Beginning with the line that contains "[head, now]", restate each line below through the final one exactly, and exclude the pictures.

[Opening Provided data section]

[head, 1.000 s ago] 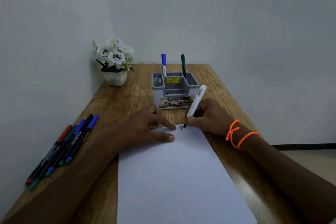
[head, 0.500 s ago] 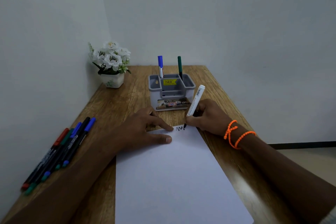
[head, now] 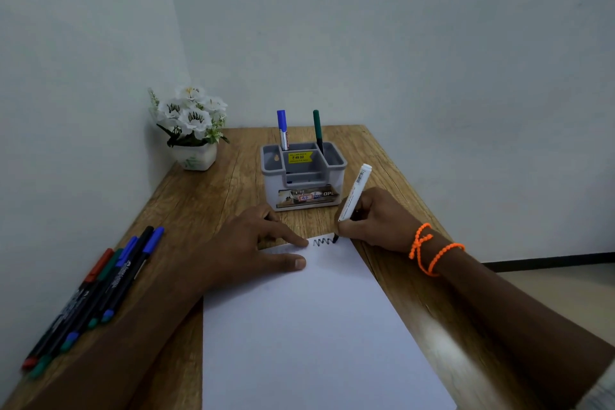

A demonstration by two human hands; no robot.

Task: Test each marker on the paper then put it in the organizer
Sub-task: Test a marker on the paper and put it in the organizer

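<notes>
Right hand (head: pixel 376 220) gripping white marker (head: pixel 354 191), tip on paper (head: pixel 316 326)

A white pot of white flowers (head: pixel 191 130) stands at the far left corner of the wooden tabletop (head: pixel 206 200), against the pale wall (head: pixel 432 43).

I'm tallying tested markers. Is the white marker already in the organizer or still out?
Out. The right hand grips the white marker, tip on the paper beside a zigzag, in front of the organizer.

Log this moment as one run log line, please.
step: testing marker | right hand: grips white marker, tip on paper | left hand: presses paper flat | mark: black zigzag | organizer: two markers
</notes>
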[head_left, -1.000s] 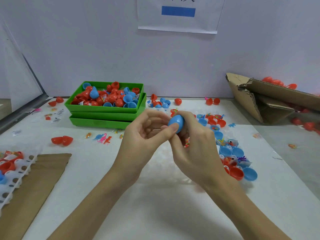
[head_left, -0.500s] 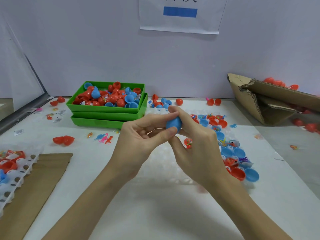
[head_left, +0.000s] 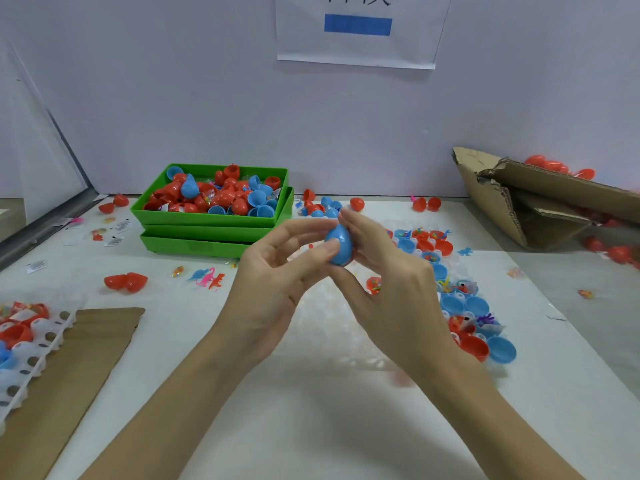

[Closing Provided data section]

• Result:
[head, now] 

A demonstration by two human hands; no robot.

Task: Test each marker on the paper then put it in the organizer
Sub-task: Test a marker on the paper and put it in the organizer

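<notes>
Right hand (head: pixel 376 220) gripping white marker (head: pixel 354 191), tip on paper (head: pixel 316 326)

A white pot of white flowers (head: pixel 191 130) stands at the far left corner of the wooden tabletop (head: pixel 206 200), against the pale wall (head: pixel 432 43).

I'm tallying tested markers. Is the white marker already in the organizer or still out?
Out. The right hand grips the white marker, tip on the paper beside a zigzag, in front of the organizer.

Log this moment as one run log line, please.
step: testing marker | right hand: grips white marker, tip on paper | left hand: presses paper flat | mark: black zigzag | organizer: two markers
</notes>
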[head_left, -1.000s] 
[head_left, -0.500s] 
[head_left, +0.000s] 

The answer is now complete.